Connecting MatrixOne with DolphinScheduler

Overview

Apache DolphinScheduler is a distributed, highly scalable open-source system for visual DAG (Directed Acyclic Graph) workflow task scheduling. It provides a solution for visually orchestrating tasks, workflows, and the entire data processing lifecycle.

The main goal of Apache DolphinScheduler is to address complex dependencies in large-scale data tasks. It assembles tasks streamingly using DAGs, allowing real-time monitoring of task execution status and supporting operations such as task retries, specifying node recovery for failures, and pausing, resuming, and terminating tasks.

MatrixOne supports integration with DolphinScheduler, a visual DAG workflow task scheduling system. This document will guide you on connecting MatrixOne to DolphinScheduler and creating task workflows.

Before you start

Operating Steps

Step 1: Configure the MySQL Driver

  1. Download the MySQL driver and copy it to the libs directory:

    After installation, you need to manually download the mysql-connector-java driver (version 8.0.16). Then, copy it to four directories in the DolphinScheduler installation directory: api-server/libs, alert-server/libs, master-server/libs, and worker-server/libs.

    Note

    It is recommended to use mysql-connector-java-8.0.16.jar as the MySQL driver package.
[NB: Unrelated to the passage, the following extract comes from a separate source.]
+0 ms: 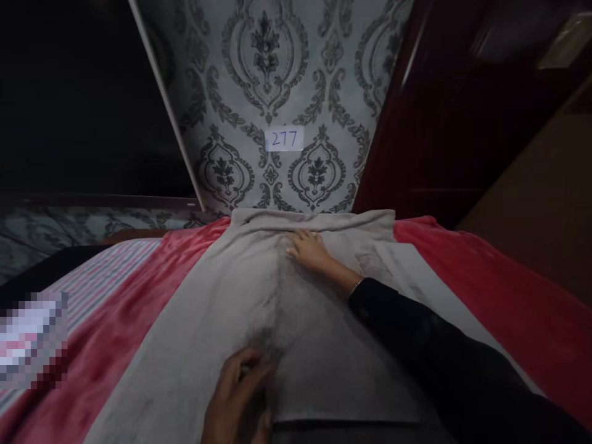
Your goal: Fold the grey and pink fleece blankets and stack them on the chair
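Note:
A large light-grey cloth [208,296] is spread before me, with a rolled or bunched fold along its far edge. A darker grey piece of fabric [319,345] covers its middle; whether it is a separate layer I cannot tell. Near that far fold, my right hand [309,250] rests flat on the fabric with fingers stretched out. Close to me at the bottom, my left hand [240,394] is curled, thumb and fingers drawn together over the cloth by a dark rumpled patch. What lies inside those fingers is hidden and a little blurred.
Red plush fabric [462,271] shows on both sides under the cloth. Striped fabric [115,265] lies at the left. Beyond stand a patterned wall with a paper label [284,139] reading 277, a black screen [83,98] and a dark red panel [444,111].

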`<action>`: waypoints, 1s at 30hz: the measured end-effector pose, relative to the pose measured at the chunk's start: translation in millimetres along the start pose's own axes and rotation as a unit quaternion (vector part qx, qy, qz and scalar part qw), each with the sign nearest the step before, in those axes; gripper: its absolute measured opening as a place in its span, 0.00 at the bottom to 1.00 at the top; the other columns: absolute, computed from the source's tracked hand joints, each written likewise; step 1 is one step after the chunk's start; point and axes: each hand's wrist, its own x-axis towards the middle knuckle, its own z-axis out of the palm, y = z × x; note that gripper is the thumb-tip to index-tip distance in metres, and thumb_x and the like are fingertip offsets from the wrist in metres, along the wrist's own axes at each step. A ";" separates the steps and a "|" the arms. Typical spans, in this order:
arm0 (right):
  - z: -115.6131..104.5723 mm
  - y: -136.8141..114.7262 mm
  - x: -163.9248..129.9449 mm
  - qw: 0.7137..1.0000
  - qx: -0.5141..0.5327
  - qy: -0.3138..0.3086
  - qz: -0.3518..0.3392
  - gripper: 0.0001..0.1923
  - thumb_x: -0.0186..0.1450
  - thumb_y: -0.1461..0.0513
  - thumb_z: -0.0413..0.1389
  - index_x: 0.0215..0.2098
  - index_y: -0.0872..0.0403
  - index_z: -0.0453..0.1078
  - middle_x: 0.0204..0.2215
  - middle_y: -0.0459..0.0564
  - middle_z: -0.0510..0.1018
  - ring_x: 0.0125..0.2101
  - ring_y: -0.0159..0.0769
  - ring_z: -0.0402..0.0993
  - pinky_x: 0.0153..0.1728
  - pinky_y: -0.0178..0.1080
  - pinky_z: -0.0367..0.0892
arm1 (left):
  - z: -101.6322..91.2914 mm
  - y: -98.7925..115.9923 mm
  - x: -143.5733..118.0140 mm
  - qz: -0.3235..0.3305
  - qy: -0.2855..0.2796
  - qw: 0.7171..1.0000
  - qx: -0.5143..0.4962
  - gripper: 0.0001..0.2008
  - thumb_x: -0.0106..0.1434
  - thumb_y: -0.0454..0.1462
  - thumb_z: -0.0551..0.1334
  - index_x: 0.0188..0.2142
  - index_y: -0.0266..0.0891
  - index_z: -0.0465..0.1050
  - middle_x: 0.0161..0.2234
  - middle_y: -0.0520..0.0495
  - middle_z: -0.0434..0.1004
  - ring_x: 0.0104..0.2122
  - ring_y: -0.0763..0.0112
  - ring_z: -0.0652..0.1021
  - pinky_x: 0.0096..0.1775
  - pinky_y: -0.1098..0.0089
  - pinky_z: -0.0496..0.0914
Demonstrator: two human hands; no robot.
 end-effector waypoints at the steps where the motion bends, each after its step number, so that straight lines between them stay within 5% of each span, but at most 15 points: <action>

  2. Restart DolphinScheduler:

    After copying the driver package, you need to restart the DolphinScheduler service. First, go to the DolphinScheduler installation directory and then execute the following command to restart the DolphinScheduler service:

    1. # Stop the Standalone Server service
    2. bash ./bin/dolphinscheduler-daemon.sh stop standalone-server
    3. # Start the Standalone Server service
    4. bash ./bin/dolphinscheduler-daemon.sh start standalone-server
  3. Log in to DolphinScheduler:

    Use the default username admin and password dolphinscheduler123. Access the DolphinScheduler web user interface by visiting http://ip:12345/dolphinscheduler/ui, as shown below:

    image-20230809145317885

  4. Create a Data Source:

    Click on Data Source Center > Create Data Source and enter the MatrixOne data connection information. Afterward, click on Test Connection; if the connection is successful, click OK to save it:

    image-20230809145935857

Step 2: Create a Project Workflow

  1. Create a Tenant:

    In the Security Center, click on Create Tenant and enter the tenant name, as shown below:

    image-20230809160632965

    Note

    In a production environment, it is not recommended to use root as the tenant.

  2. Create a Project:

    In Project Management, click on Create Project and enter the project name, as shown below:

    image-20230809150528364

  3. Create a Workflow and Add Nodes:

    Click on the Project Name created in the previous step and then click on Create Workflow. Drag the SQL node from the left to the canvas on the right. Fill in the Node Name, Data Source Information, SQL Type, and SQL Statement, then click OK. As shown below:

    The node created in this step is for creating a table, and the SQL statement is used to create a table.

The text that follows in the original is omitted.